▸ **Your goal**
With the pictures left out, write out exactly the lines of the listing below that run from the line with "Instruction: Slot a" through the line with "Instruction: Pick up".

╭──

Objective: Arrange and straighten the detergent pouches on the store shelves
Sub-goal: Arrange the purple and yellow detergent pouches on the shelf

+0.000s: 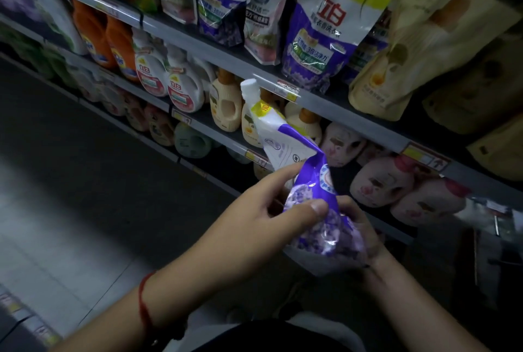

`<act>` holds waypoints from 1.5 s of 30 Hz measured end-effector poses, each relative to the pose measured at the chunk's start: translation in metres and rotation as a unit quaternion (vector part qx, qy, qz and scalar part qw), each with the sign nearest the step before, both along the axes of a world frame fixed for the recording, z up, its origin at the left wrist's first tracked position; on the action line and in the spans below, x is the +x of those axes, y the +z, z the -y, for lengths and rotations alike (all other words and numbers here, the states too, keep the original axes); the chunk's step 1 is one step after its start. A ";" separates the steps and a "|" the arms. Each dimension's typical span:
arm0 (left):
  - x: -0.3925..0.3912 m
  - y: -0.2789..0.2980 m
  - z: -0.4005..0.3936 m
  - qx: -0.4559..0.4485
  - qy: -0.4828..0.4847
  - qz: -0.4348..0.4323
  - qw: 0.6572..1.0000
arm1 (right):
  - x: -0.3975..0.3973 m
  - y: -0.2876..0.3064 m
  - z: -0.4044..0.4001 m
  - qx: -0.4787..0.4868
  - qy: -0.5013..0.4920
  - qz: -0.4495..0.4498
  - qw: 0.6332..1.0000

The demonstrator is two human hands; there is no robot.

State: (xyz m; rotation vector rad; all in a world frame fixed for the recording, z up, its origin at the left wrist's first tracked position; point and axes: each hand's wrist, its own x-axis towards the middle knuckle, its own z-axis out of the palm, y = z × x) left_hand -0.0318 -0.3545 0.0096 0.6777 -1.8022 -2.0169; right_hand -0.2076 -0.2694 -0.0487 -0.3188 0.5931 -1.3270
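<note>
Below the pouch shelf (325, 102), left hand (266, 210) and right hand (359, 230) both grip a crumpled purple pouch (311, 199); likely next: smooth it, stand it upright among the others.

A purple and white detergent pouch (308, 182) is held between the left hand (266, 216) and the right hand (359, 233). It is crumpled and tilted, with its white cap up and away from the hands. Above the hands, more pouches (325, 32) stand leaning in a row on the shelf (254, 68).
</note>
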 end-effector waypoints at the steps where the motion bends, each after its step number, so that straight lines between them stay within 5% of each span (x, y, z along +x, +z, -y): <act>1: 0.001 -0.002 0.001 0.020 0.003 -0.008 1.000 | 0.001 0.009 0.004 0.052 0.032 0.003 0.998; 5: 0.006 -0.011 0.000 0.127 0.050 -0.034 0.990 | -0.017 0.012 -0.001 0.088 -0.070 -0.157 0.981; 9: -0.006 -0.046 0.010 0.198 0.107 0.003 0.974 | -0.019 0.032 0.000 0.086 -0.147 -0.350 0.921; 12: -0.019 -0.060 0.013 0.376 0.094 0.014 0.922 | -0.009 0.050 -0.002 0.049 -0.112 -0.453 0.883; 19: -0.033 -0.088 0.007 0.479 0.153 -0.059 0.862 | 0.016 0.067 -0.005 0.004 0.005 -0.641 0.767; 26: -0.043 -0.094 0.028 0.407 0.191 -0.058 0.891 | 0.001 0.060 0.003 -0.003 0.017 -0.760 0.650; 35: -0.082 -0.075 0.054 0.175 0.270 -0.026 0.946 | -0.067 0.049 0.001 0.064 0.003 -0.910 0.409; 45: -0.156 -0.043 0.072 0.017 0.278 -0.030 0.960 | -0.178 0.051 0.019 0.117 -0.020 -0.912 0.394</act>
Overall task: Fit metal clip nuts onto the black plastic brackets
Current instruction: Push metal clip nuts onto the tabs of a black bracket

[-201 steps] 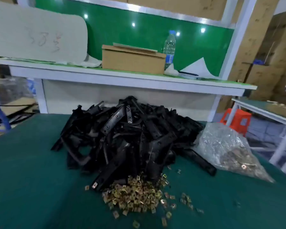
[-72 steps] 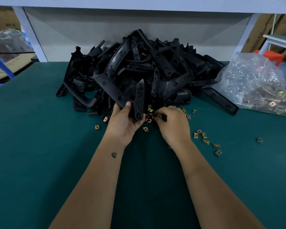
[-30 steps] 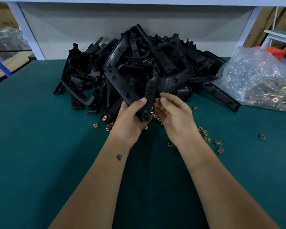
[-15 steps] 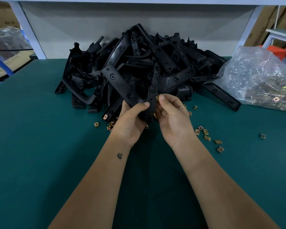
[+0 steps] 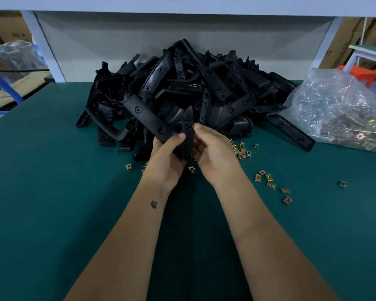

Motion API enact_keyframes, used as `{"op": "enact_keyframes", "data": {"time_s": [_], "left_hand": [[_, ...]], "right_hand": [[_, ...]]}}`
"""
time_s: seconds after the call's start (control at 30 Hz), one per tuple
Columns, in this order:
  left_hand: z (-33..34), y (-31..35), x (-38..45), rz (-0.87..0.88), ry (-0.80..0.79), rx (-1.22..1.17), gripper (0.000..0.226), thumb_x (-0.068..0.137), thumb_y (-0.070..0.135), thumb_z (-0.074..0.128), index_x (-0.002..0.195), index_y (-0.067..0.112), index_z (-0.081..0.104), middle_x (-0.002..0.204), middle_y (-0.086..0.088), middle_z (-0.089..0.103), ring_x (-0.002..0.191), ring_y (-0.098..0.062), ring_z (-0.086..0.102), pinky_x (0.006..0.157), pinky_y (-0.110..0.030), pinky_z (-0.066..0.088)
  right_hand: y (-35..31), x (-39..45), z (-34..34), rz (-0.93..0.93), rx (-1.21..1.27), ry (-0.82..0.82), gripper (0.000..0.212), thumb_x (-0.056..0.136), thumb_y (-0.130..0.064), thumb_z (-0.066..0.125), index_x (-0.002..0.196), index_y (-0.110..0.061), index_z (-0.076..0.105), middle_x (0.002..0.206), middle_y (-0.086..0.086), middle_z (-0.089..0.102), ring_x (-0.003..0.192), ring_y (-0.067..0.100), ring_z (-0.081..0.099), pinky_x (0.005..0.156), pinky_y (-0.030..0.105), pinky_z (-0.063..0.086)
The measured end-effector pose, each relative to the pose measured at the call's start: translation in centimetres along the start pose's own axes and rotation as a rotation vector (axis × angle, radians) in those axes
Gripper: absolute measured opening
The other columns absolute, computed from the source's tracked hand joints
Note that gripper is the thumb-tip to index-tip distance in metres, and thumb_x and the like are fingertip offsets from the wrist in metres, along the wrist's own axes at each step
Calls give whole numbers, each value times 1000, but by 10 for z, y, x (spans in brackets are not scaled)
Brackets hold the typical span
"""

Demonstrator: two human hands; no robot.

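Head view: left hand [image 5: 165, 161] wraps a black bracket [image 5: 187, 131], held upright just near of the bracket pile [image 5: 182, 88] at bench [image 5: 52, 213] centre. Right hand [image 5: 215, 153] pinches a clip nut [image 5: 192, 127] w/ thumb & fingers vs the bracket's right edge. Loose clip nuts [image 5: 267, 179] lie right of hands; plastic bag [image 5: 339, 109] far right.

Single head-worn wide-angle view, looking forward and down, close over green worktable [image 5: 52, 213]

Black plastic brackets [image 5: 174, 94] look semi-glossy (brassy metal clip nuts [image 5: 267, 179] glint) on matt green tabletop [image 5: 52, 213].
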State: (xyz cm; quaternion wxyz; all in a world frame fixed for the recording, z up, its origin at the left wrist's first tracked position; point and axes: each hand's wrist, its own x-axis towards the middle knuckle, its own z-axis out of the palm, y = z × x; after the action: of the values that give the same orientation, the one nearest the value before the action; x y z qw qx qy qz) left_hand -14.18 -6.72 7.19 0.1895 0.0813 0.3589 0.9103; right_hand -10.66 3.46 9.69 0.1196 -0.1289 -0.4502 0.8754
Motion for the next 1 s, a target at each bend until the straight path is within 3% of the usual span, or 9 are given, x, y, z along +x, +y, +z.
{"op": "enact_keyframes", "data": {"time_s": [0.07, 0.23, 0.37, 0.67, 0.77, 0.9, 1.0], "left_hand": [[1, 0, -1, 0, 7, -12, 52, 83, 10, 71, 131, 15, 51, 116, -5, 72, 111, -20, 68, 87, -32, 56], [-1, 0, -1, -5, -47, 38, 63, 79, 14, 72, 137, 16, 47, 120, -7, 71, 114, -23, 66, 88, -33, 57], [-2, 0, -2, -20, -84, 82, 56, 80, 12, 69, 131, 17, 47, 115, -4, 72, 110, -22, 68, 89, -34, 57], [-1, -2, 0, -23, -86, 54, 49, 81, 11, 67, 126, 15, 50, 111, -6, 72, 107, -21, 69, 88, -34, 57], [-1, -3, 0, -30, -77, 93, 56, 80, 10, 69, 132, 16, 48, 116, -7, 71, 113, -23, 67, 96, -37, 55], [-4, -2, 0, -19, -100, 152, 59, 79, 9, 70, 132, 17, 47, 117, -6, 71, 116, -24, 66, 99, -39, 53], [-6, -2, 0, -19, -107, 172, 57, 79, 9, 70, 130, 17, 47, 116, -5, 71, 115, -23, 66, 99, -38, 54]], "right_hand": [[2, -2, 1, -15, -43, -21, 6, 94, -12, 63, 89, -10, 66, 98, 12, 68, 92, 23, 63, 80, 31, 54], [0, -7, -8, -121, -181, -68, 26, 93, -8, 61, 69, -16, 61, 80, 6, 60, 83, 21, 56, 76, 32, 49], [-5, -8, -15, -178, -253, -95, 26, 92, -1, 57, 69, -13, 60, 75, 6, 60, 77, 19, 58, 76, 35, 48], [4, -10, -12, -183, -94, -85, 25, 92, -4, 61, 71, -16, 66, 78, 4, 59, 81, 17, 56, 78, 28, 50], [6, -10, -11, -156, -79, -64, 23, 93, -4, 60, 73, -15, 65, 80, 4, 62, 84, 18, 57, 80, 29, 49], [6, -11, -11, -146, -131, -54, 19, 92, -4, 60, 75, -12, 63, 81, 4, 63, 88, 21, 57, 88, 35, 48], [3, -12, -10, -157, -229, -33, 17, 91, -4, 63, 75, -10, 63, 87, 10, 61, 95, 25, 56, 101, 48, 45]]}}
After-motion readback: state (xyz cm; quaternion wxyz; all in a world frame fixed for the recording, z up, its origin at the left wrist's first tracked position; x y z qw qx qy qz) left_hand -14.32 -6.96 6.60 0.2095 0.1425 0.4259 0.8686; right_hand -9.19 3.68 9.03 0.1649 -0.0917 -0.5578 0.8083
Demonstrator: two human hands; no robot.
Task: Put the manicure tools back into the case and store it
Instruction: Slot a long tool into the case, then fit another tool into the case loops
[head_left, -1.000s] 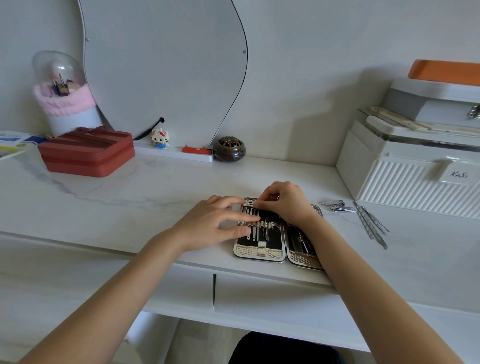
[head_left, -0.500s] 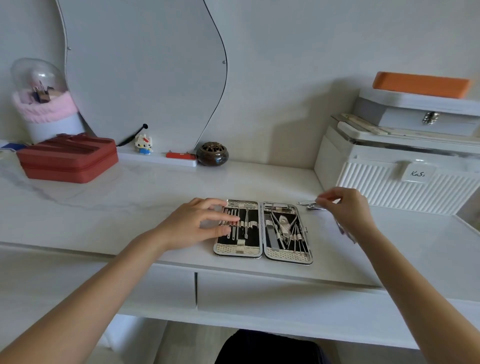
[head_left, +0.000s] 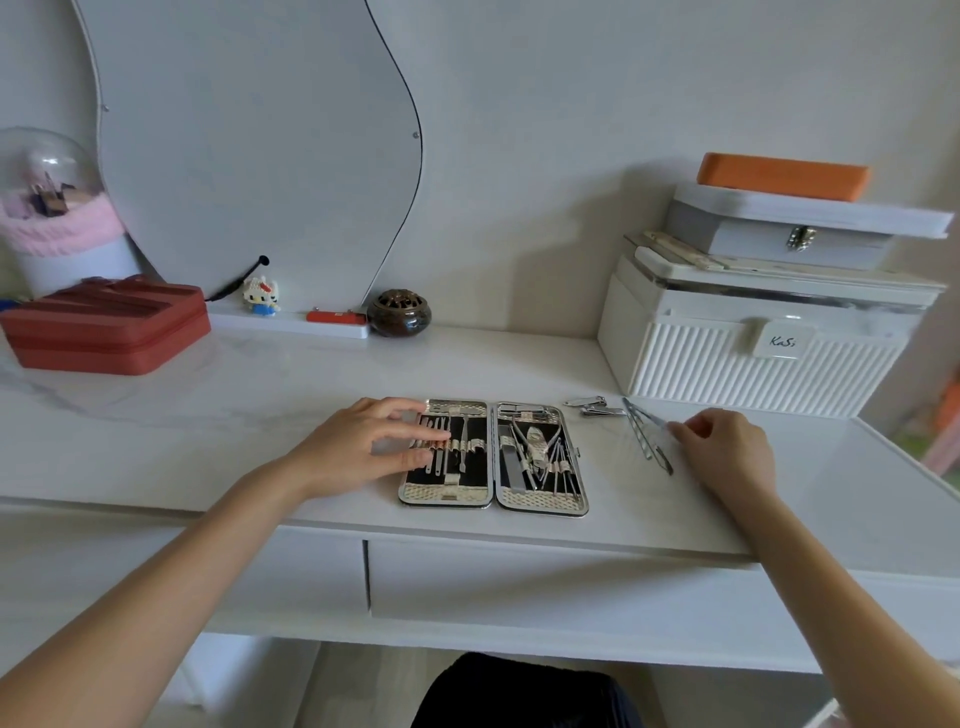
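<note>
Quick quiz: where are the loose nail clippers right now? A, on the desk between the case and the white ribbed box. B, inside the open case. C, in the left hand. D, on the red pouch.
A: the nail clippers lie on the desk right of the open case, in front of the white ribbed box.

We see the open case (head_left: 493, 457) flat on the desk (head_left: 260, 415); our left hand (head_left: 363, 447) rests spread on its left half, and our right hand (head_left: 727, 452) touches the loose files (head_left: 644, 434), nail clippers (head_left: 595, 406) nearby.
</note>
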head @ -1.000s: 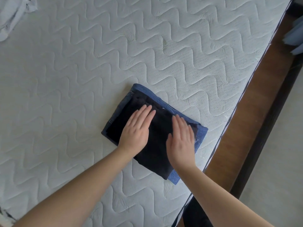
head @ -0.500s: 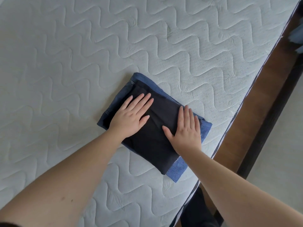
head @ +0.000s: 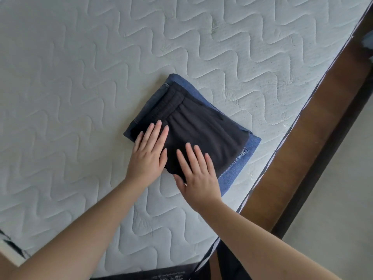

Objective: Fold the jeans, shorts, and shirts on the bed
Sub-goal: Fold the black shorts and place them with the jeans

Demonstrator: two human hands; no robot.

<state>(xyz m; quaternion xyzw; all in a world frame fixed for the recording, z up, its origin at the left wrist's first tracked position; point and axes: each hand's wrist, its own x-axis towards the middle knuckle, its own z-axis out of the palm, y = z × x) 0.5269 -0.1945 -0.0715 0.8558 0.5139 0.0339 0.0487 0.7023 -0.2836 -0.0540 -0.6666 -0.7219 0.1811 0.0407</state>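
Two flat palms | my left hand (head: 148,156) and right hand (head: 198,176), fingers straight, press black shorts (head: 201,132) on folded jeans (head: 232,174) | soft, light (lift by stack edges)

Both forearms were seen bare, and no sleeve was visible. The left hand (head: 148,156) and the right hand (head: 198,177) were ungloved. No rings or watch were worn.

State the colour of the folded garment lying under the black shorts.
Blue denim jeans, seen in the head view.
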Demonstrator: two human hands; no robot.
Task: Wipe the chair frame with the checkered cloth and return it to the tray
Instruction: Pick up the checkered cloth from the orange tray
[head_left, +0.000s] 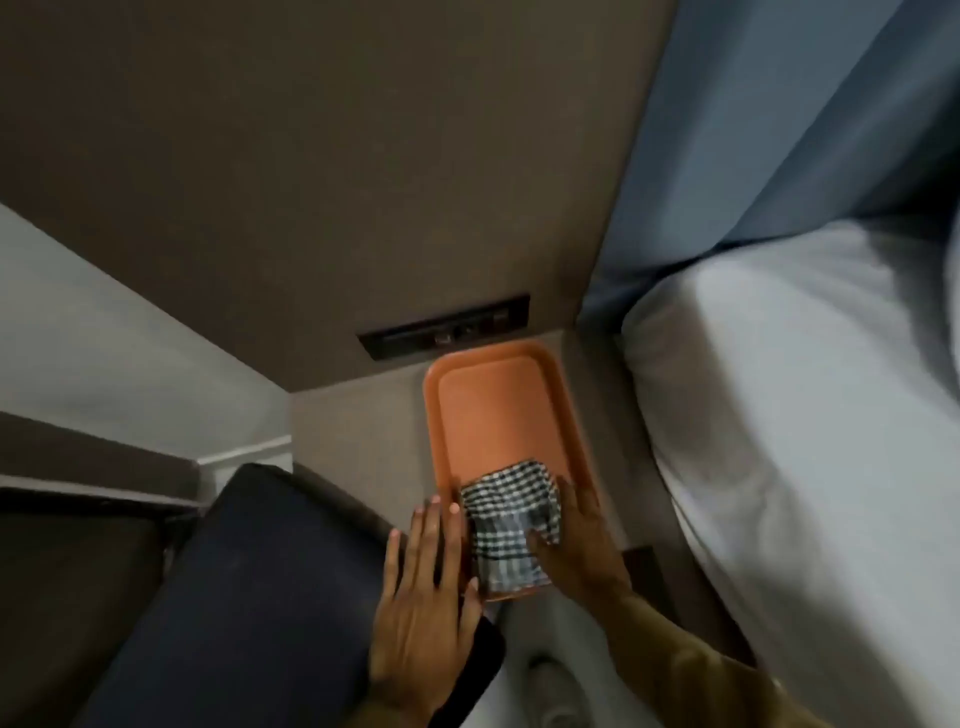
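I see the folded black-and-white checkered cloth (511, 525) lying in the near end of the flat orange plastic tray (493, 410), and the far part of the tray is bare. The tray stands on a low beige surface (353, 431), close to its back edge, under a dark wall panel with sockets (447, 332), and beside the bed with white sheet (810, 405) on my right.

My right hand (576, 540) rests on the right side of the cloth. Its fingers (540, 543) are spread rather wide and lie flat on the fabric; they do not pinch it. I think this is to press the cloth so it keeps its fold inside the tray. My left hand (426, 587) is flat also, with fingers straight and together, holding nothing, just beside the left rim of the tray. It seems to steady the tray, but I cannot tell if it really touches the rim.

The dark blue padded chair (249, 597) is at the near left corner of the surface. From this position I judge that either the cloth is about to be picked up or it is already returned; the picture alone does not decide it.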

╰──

▸ **Written answer**
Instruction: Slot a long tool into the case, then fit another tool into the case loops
[head_left, -1.000s] 
[head_left, -0.500s] 
[head_left, +0.000s] 
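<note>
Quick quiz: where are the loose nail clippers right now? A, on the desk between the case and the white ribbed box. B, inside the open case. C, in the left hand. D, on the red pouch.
A: the nail clippers lie on the desk right of the open case, in front of the white ribbed box.

We see the open case (head_left: 493, 457) flat on the desk (head_left: 260, 415); our left hand (head_left: 363, 447) rests spread on its left half, and our right hand (head_left: 727, 452) touches the loose files (head_left: 644, 434), nail clippers (head_left: 595, 406) nearby.
</note>
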head @ -1.000s: 
head @ -0.500s: 
head @ +0.000s: 

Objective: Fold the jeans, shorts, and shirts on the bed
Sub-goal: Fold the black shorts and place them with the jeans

Demonstrator: two human hands; no robot.

<state>(xyz m; quaternion xyzw; all in a world frame fixed for the recording, z up, its origin at the left wrist's first tracked position; point and axes: each hand's wrist, its own x-axis towards the middle knuckle, its own z-axis out of the palm, y = z × x) 0.5269 -0.1945 -0.0715 0.8558 0.5139 0.0339 0.0487 0.7023 -0.2836 -0.0540 -0.6666 -0.7219 0.1811 0.0407</state>
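Two flat palms | my left hand (head: 148,156) and right hand (head: 198,176), fingers straight, press black shorts (head: 201,132) on folded jeans (head: 232,174) | soft, light (lift by stack edges)

Both forearms were seen bare, and no sleeve was visible. The left hand (head: 148,156) and the right hand (head: 198,177) were ungloved. No rings or watch were worn.

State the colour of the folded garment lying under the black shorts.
Blue denim jeans, seen in the head view.
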Demonstrator: two human hands; no robot.
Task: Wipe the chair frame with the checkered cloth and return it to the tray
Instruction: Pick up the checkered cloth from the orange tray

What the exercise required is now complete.